Présentement, c’est Bridgerton, de Julia Quinn, qui profite à fond de sa popularité sur Netflix. Avant le lancement de la version télé, l’éditeur de Bridgerton au Québec, Flammarion, confirme que les ventes étaient très basses.

« L’effet de la saison 1 s’est d’abord fait sentir sur la vente des livres numériques, puisque les exemplaires en format papier ne sont sortis dans leur nouvelle édition qu’en janvier 2021. Ce qui est intéressant pour cette série de livres, c’est que nous recrutons constamment de nouvelles lectrices, car ce sont les ventes du tome 1 [Daphné] qui sont les plus élevées et durables », explique le directeur des éditions Flammarion Québec, Erwan Leseul.

Pour les neuf tomes de Bridgerton, Flammarion chatouille des ventes de 200 000 exemplaires au Québec. C’est énorme, quand on sait qu’à 5000 exemplaires bradés, on tient un gros best-seller entre les mains. En 2021, le top 50 des livres les plus vendus au Québec renfermait 5 volumes de la collection de Bridgerton (Daphné, Anthony, Benedict, Colin et Éloïse), selon le bilan fourni par la Société de gestion de la banque de titres de langue française.

La production de la série La servante écarlate a également projeté ce roman dystopique au sommet des palmarès, plus de 30 ans après sa sortie. Depuis 2017, 8 millions d’exemplaires du livre de Margaret Atwood ont été achetés, a révélé l’animateur de La grande librairie sur France 5, François Busnel, dans le cadre du festival Séries Mania, il y a un mois. Avant qu’Elisabeth Moss ne soit associée à ce personnage d’esclave, moins de 1 million d’exemplaires du roman avaient été écoulés.

Longtemps, les écrivains dits sérieux ont hésité avant de céder leurs droits pour des adaptations télévisuelles. Ils préféraient le septième art, plus noble, plus prestigieux, plus glamour.
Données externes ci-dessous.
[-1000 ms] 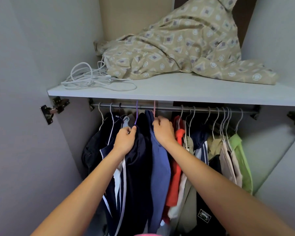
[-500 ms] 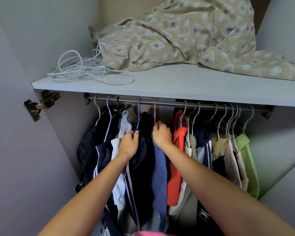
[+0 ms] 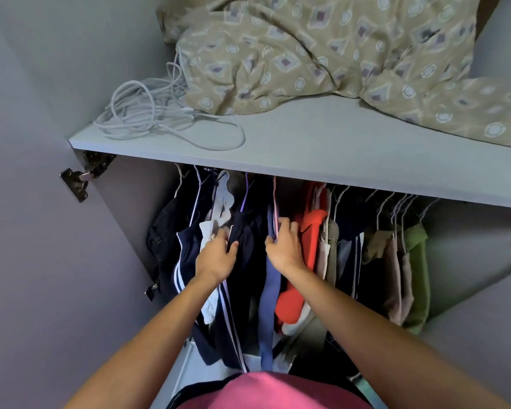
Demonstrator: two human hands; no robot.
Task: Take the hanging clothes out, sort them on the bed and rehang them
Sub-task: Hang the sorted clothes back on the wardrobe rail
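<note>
- Our left hand (image 3: pixel 216 256) is gripping the dark garment (image 3: pixel 245 240) left of centre.
- Our right hand (image 3: pixel 283 246) is pinching the blue garment (image 3: pixel 270 293) on its pink hanger (image 3: pixel 275 202).
- Remaining clothes (image 3: pixel 396 255) are hanging rightwards, under the shelf (image 3: pixel 307 154).

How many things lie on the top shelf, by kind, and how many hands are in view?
Patterned beige cloth: 1
Coiled white cable: 1
Hands: 2, left hand gripping navy garment, right hand gripping blue garment
Total: 4
</note>
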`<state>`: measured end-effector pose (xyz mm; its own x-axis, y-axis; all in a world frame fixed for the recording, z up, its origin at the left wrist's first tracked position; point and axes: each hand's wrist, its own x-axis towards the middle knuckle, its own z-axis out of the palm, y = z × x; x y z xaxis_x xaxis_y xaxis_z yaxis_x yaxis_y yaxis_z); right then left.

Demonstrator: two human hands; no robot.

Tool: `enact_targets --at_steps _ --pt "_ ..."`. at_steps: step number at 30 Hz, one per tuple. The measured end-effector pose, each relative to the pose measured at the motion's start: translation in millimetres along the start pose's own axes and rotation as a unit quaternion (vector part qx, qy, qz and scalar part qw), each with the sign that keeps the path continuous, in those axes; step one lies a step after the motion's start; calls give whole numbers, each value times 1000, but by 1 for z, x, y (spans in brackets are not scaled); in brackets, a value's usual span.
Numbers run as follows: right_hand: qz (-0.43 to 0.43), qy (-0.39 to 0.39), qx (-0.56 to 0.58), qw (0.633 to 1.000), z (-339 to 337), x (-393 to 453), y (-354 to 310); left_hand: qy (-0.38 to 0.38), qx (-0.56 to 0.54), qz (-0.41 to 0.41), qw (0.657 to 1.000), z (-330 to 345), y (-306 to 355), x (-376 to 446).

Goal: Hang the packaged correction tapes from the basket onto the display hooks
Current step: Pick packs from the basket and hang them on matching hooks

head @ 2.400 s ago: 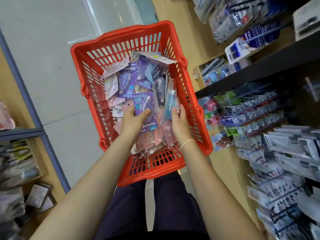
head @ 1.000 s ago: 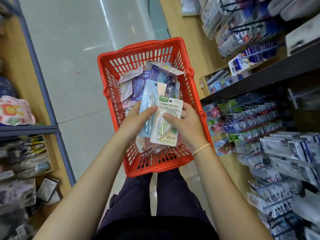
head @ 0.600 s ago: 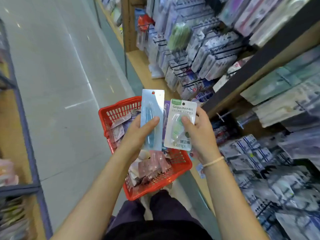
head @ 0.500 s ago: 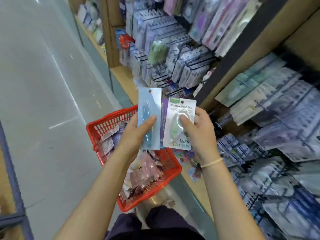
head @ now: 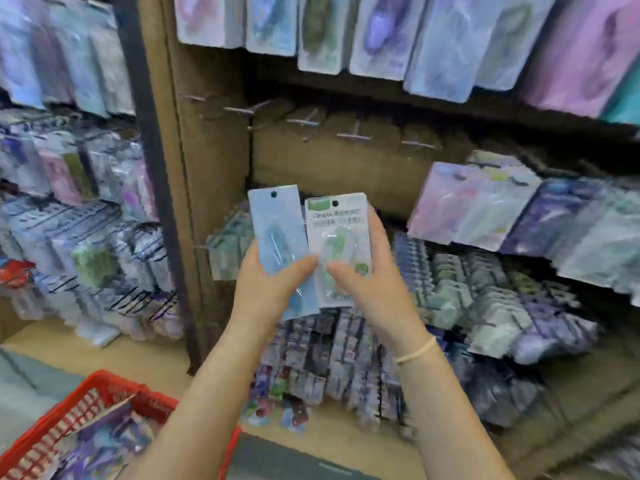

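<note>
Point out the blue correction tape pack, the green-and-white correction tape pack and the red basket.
blue correction tape pack [head: 277, 223], head view, upper card below the hang hole.
green-and-white correction tape pack [head: 337, 220], head view, printed card above the blister.
red basket [head: 52, 415], head view, left rim.

Both forearms extend forward and upward, converging at chest height. The left hand [head: 266, 285] grips a blue package [head: 277, 233], thumb across its front. The right hand [head: 374, 282] grips a white-green package [head: 337, 226] likewise. The right wrist carries a pale band [head: 415, 349].
</note>
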<state>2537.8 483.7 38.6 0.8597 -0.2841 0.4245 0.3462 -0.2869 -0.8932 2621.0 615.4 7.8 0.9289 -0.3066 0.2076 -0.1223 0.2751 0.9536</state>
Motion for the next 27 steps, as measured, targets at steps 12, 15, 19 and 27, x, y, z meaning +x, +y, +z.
enact_targets --at_steps 12,15,19,27 --pt "-19 324 -15 946 -286 -108 -27 -171 14 -1 985 287 -7 -64" --pt "-17 321 -17 947 -332 -123 -23 -169 6 -16 986 324 -19 -81" --pt "-8 275 -29 961 -355 -111 -7 -117 13 -16 993 339 -27 -89" --pt "-10 288 -4 958 -351 -68 9 -66 61 6 996 328 -18 -83"
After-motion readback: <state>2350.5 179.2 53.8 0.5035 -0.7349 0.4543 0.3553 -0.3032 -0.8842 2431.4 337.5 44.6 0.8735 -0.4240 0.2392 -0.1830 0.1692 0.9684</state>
Cette appréhension a été pulvérisée avec la montée des séries de prestige.

Si, comme moi, vous adorez la télé et les livres, voici deux suggestions littéraires québécoises, campées dans le milieu de la télévision et du showbiz : Au pays du désespoir tranquille, de Marie-Pierre Duval, ainsi qu’Une femme extraordinaire, de Catherine Ethier.

PHOTO MARTIN CHAMBERLAND, ARCHIVES LA PRESSE

L’auteure d’Au pays du désespoir tranquille, Marie-Pierre Duval

Au pays du désespoir tranquille est le récit sans filtre d’une quarantenaire que la télé a broyée, que le désir de perfection a éteinte et que la vie domestique a vidée de son essence. Un burnout, qu’elle tente de comprendre et de guérir.

Elle écrit divinement bien, Marie-Pierre Duval, qui a travaillé comme recherchiste et rédactrice en chef aux Francs-tireurs et à Deux hommes en or à Télé-Québec. Une information cruciale qui vous permettra de décoder certains passages croustillants de cette autofiction.

Une femme extraordinaire explore le mal de vivre d’une autre jeune femme : Corinne Gazaille, l’alter ego de Catherine Ethier, chroniqueuse pimpante à la radio et à la télé.

Mon doux qu’elle est formidable, Corinne Gazaille, et drôle, et allumée, et funnée et tout et tout. Sauf que Corinne ne se sent pas du tout comme son personnage public si guilleret et amusant. Corinne broie du noir et pense à se tuer presque tous les jours. Vous lisez le roman de Catherine Ethier et vous l’entendez parler avec cette langue chargée qu’elle manie si bien. Vous avez également accès aux recoins plus sombres de sa vie. Parce que ça arrive que le clown devienne triste.